The date for plant closures was set by a diverse, government-appointed coal commission that included industry, environmental groups and unions.
Germany’s minister of economy, Peter Altmaier, described the phase-out plan as a “great success.” Not everyone is so enthusiastic, however.
RWE at the coalface of the transition
RWE will be the most heavily impacted among Germany’s utilities. The first eight plant closures, running through 2022, will all be RWE plants, with a total generation capacity of more than 2.8 gigawatts. In total RWE will be closing down just over 8.7 gigawatts of capacity and cutting 6,000 related jobs by 2030.
RWE is a walking paradox: It’s Europe’s largest carbon emitter and a leading global developer of renewable energy projects following its recent €40 billion asset swap with E.ON. The deal left RWE with 9 gigawatts of operating renewables and a 17-gigawatt pipeline of projects, including in the U.S.
RWE will receive €2.6 billion in coal phaseout payouts but expects that it will still be left with €900 million in losses.
“RWE stretches to the limits of what is possible,” said the company’s CEO Rolf Martin Schmitz in a press statement. “We will have to take significantly more power plant capacity off the grid in much less time than we originally expected. And we will bear the majority of the burden the German government demands for the coal phaseout.”
RWE had previously stated in its annual report that it would challenge what it regards as inadequate compensation through the courts.
“We were well aware that a consensus solution was needed in order to contribute to solve a social and political conflict, to achieve the climate protection goals and, last but not least, to regain planning security for our company,” said Schmitz.
Fellow coal generator LEAG, which will see just short of 7 gigawatts close, said talks with the government about its own compensation are ongoing.

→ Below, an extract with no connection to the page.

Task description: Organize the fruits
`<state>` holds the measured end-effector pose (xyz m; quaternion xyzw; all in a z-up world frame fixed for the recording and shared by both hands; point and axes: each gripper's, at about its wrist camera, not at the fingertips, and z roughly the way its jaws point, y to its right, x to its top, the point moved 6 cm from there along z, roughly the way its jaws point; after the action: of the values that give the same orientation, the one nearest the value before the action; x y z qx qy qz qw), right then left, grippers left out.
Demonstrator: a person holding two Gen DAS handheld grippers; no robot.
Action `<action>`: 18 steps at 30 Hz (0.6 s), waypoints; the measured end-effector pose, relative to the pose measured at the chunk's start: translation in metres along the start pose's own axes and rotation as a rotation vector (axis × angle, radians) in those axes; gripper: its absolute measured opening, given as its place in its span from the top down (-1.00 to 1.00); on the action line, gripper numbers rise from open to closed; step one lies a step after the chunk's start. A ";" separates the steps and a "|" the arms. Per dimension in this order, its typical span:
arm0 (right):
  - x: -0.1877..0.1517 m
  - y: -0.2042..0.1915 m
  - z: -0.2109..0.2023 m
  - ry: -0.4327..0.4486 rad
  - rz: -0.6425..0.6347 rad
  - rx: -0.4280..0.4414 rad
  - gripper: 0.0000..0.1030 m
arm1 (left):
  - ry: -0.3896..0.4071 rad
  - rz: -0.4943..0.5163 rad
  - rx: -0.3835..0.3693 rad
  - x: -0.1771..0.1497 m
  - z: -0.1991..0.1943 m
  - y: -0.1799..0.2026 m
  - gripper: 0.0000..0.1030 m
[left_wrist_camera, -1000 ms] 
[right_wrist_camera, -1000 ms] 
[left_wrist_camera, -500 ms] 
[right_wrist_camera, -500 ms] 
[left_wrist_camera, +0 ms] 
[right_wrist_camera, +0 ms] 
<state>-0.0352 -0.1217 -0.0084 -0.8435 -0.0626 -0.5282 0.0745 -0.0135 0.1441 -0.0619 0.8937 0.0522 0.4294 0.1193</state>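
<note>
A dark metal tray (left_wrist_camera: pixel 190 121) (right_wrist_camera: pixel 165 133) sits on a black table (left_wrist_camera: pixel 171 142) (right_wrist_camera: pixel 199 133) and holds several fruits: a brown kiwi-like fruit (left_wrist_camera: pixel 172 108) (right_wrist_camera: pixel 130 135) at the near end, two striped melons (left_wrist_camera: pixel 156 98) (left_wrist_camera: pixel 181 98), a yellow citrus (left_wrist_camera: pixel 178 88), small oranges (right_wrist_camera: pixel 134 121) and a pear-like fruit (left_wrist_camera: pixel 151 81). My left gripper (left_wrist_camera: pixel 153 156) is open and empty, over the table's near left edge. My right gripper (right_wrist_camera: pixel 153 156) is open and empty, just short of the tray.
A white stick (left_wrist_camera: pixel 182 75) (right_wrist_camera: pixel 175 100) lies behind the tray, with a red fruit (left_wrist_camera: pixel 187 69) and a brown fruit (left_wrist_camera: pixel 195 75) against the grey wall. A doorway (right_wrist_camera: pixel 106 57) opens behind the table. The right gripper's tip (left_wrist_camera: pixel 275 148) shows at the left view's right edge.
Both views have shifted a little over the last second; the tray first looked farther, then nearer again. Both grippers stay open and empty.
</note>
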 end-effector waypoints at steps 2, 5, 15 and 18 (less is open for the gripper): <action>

Mining activity is also being scaled back accordingly, including the end of controversial plans for open cast mining in the Hambach Forest. RWE said this will force it to rely on more complex and expensive mining operations.

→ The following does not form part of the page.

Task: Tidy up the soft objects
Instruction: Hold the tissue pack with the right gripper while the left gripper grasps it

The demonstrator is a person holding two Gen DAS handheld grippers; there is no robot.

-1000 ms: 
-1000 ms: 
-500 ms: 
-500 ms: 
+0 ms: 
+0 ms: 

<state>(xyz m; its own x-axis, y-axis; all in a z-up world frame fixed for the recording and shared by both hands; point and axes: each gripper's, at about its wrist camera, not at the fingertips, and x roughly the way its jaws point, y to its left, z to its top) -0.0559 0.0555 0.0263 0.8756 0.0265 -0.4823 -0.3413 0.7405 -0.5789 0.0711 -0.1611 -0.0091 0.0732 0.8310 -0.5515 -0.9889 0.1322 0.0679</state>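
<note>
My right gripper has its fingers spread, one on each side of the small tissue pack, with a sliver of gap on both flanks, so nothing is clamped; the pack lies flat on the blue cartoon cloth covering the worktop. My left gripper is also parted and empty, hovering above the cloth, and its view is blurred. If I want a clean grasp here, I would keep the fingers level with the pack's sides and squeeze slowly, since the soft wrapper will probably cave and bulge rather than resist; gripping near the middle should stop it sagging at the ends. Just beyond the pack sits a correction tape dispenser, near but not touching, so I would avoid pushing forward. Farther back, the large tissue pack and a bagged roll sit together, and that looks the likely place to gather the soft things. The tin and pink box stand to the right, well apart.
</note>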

Thursday’s declaration also states that additional gas power capacity will be added in locations on the grid where baseload will be particularly thin on the ground.
A total of €14 billion of payments will be made to the states most affected by the phaseout for major investments until 2038. The lignite-heavy regions will receive a further €26 billion.
Patrick Graichen, director of the German think tank Agora Energiewende, told GTM that despite Thursday’s agreement, negotiations around the phaseout will continue.
“The planned phaseout timetable will most likely be up for discussion in the next legislative period. What will probably remain are the structural funds for the affected regions which have been agreed [upon],” he said.
As part of the European Commission’s Green Deal framework, EU member states are encouraged to ensure the green transition is a “just transition.” This is especially pertinent for the phaseout of coal. The plans revealed in Berlin are an early taste of things to come.
Matthias Buck, head of European energy policy at Agora Energiewende, said this is a first glimpse of the policies that might deliver on this pledge.
“Up to now, ‘just transition’ [has been] more of a buzzword, a political commitment that nobody will be left behind [rather] than a concrete strategy, underpinned with concrete commitments.”
Buck said national and regional governments will have to take the lead on the how these investments deliver on the “just” part of the equation.
The funding plan for the Green Deal assigns €7.5 billion to a Just Transition Fund (JTF) with the plan of folding in other money that can then be leveraged by the European Investment Bank in its new role as the EU’s Climate Bank. In figures released on Thursday, Germany has been allocated €877 million from the JTF, ranking behind only Poland, which will receive the maximum €2 billion.